She smiled. “That’s not the report I have.”

“Oh, Lucinda,” he said with a groan, and he turned to look up at her.

“So much suffering.” She touched the back of her hand to his temple. “Poor Warren.”

“How much better for me if when I came here my throat had been ripped out.”

She sighed. “Yes,” she said, “I suppose so.”

After a moment she turned back and he lifted himself grunting to his feet. He lumbered after her. “Forgive me,” he called.

“Oh, Warren, it’s such a bore when you whine.” She went into the hangar.

“Yes,” he cried out bitterly. “Indeed. My agony does not divert.” And he followed her.

I couldn’t hear them now. The hangar was lit by electric lights that glimmered very faintly through the brightness of the morning. But I saw them moving around, she working and he talking with grand gestures. Every once in a while I heard the sound of his voice, and I knew Mr. Penfield well enough to know he was in good form, eloquent in his self-dramatization. I hoped so, because he was talking for me.

The man who’d been helping came out, lit a cigarette and went off along the trail. I moved to the hangar itself, staying out of sight of the doorway.

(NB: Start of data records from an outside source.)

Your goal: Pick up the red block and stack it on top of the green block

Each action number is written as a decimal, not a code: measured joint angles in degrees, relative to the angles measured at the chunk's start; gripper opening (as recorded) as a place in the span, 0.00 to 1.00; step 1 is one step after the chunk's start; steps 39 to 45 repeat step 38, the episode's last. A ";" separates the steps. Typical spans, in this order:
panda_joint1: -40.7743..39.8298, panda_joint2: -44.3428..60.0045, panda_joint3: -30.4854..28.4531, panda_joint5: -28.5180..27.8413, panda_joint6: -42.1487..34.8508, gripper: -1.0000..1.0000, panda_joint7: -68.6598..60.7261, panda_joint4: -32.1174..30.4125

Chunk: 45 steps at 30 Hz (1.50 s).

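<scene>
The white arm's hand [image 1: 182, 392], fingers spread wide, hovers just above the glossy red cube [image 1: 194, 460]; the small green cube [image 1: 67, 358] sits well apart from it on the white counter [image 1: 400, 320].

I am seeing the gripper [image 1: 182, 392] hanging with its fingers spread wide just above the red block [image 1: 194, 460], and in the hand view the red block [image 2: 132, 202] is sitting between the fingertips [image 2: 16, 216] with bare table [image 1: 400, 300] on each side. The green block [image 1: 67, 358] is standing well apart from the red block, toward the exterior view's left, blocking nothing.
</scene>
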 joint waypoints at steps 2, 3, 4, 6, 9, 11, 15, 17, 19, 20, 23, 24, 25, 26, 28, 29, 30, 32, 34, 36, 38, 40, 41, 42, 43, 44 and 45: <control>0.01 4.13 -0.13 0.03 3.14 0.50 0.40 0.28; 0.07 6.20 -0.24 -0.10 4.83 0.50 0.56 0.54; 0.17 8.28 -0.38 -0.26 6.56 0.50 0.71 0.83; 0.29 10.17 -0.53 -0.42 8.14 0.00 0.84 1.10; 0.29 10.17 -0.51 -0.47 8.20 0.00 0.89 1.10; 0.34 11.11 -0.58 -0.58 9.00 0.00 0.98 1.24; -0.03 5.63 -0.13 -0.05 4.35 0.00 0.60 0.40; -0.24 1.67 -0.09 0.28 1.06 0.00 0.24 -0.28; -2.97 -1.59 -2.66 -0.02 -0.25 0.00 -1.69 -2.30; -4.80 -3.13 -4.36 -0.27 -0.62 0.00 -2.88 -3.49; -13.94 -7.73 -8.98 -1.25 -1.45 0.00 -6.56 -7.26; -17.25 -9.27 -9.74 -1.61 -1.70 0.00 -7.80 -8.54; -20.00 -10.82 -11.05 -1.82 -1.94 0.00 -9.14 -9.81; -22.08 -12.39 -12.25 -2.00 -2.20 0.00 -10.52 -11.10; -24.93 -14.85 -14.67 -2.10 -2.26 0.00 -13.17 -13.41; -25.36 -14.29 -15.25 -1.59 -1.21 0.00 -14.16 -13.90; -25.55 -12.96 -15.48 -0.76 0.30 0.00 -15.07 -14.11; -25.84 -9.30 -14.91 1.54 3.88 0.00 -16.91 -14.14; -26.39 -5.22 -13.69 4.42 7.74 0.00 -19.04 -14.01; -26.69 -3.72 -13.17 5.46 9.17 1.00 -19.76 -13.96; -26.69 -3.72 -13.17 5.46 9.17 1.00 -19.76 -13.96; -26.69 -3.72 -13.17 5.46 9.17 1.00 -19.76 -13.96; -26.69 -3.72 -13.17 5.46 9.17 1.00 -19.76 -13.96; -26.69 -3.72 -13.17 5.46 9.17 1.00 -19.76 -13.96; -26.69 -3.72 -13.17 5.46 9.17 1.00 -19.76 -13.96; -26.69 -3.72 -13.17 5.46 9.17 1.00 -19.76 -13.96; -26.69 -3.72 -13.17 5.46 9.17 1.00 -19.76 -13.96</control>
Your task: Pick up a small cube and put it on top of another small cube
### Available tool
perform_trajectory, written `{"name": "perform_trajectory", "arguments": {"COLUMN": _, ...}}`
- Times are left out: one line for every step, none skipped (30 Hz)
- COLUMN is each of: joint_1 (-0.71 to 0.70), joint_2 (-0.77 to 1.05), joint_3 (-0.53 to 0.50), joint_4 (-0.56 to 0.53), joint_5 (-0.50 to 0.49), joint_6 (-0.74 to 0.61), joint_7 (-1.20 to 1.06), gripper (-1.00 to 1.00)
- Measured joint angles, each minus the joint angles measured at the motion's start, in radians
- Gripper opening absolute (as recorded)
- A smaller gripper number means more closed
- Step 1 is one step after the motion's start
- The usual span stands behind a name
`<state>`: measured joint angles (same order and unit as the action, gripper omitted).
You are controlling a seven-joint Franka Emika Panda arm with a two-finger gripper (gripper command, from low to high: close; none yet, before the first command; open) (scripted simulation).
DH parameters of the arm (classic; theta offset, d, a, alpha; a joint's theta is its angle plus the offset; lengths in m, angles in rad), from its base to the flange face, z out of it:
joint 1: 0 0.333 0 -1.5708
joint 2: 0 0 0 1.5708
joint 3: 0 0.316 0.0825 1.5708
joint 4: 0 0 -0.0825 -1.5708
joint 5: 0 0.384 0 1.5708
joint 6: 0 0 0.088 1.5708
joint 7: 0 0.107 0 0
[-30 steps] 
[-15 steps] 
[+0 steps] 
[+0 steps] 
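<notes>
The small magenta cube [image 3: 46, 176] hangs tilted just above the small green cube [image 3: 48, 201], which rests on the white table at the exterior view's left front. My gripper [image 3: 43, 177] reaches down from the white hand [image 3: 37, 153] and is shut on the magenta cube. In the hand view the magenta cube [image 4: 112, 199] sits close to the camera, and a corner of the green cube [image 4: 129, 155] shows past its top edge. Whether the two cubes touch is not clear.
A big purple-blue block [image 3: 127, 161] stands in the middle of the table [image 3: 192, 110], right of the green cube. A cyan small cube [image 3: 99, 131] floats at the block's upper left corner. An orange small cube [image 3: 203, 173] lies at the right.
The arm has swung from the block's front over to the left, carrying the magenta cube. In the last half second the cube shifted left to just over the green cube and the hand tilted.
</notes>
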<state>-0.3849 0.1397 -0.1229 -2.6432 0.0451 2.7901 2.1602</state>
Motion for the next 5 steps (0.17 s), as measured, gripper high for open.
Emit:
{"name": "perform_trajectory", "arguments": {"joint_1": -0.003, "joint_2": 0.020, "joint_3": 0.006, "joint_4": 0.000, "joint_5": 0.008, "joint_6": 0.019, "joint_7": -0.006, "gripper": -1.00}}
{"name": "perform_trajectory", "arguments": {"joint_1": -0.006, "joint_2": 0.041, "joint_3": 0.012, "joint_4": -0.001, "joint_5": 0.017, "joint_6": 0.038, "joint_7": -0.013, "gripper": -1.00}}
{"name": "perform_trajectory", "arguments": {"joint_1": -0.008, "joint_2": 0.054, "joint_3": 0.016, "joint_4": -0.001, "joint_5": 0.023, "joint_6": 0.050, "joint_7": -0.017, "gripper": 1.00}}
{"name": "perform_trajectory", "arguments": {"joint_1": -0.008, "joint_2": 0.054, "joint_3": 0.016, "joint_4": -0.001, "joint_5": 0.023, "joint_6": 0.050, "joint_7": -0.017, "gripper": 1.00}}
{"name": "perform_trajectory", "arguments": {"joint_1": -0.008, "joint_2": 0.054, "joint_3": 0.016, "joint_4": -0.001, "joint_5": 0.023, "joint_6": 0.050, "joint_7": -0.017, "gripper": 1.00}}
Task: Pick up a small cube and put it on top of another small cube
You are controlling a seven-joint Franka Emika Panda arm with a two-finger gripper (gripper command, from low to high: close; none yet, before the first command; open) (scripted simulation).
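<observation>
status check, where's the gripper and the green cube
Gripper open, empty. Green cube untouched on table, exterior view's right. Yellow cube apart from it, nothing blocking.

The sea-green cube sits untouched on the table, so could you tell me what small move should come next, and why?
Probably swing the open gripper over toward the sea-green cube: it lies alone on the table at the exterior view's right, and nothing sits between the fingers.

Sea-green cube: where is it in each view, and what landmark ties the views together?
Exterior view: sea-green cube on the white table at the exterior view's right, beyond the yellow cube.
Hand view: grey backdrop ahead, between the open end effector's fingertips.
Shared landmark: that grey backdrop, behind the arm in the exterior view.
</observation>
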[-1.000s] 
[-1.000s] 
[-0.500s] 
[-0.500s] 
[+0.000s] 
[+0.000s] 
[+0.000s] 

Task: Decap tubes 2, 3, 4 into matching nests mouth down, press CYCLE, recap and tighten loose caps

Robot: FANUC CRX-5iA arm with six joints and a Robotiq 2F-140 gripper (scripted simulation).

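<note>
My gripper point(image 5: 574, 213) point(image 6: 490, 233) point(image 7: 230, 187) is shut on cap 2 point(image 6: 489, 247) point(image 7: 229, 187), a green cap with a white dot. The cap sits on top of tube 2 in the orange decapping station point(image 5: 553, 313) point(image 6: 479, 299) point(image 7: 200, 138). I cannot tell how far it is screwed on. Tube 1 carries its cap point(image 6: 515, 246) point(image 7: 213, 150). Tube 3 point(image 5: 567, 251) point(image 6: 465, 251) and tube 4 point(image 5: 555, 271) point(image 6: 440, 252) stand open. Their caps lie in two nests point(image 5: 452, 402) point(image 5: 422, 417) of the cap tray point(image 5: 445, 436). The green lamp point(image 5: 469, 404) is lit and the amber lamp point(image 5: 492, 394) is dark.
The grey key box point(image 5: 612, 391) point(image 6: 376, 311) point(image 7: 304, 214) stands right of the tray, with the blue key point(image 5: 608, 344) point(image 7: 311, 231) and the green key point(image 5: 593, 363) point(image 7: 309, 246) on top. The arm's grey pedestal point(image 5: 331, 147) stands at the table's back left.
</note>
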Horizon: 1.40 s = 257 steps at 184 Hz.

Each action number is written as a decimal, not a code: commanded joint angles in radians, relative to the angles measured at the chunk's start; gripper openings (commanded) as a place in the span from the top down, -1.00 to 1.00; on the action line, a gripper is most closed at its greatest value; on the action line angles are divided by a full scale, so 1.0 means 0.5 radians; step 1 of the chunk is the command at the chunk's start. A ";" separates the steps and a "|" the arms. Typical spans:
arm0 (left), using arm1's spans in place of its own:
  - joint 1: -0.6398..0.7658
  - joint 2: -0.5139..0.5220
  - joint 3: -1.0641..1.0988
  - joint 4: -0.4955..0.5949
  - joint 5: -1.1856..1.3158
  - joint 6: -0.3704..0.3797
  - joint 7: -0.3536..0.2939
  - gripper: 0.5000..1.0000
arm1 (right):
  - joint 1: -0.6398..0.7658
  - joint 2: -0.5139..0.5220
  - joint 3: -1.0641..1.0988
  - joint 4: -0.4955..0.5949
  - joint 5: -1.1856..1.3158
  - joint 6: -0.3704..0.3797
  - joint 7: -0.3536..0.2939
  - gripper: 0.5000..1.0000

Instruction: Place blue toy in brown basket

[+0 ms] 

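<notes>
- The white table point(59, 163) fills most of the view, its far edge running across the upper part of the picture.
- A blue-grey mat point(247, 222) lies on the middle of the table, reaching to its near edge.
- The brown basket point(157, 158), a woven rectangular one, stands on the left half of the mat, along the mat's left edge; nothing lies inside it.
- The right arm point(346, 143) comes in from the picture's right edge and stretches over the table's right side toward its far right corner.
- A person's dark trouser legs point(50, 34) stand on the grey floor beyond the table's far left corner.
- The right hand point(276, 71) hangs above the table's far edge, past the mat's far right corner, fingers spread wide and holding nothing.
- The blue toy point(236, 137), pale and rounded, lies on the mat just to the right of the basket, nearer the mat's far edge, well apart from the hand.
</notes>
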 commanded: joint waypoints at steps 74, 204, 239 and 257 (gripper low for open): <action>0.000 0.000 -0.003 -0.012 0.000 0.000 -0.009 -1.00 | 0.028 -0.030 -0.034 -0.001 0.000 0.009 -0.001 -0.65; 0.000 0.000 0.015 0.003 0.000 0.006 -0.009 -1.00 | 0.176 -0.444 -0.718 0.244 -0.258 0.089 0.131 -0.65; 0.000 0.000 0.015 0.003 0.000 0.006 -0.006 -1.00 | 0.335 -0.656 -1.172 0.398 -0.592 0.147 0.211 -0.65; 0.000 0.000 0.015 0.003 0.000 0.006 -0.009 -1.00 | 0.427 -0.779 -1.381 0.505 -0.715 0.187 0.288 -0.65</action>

I leaned my back to the wall.

“You have a good nature,” I heard Mrs. Bennett say.

“Oh my dear!”

“Would you like to go on a flight? Probably not. But a really long flight. Just the two of us. Would you consider it?”

“What? Where?”

“I don’t know. The Far East. Shall we do that? Fly across the Pacific.”

“The Far East?”

“Yes, pooh bear. A long flight. You and I. Oh, that’s a good idea! Who knows what might happen.” She burst out laughing. “Warren, if you could see the expression on your face! The dismay!”

“Lucinda, what — How is it possible? Am I misunderstood?”

“Oh, foolish thing — I don’t mean that! Good God!” She was merry now. “It’s a practice made too thoroughly disreputable by its devotees, don’t you think?”

That evening the four of them met for dinner. I stood on the terrace just out of the light cast through the windows and I watched them at their drinks. A fire blazed in the huge fireplace. Mounted prey gazed down at them. Clara was wearing a gown of sequined silver. She looked cheap. She sat staring at the floor, cowed, maybe even stunned into silence, by the nuances of civilization in that room. The gentlemen wore black tie, in which Mr. Penfield managed to look as rumpled and ill-prepared for life as ever. With his characteristic expression of appeal for love and understanding he glanced habitually at the others, but especially Clara. Lucinda Bennett smiled faintly and kept up her end of the conversation. Only F. W. Bennett seemed to be enjoying himself. He became so animated he stood up to deliver his sentences. He went to a table behind the leather sofa and held up a large flat book opened, and resting on his arm, and he read from it and laughed and looked at the others for their reaction.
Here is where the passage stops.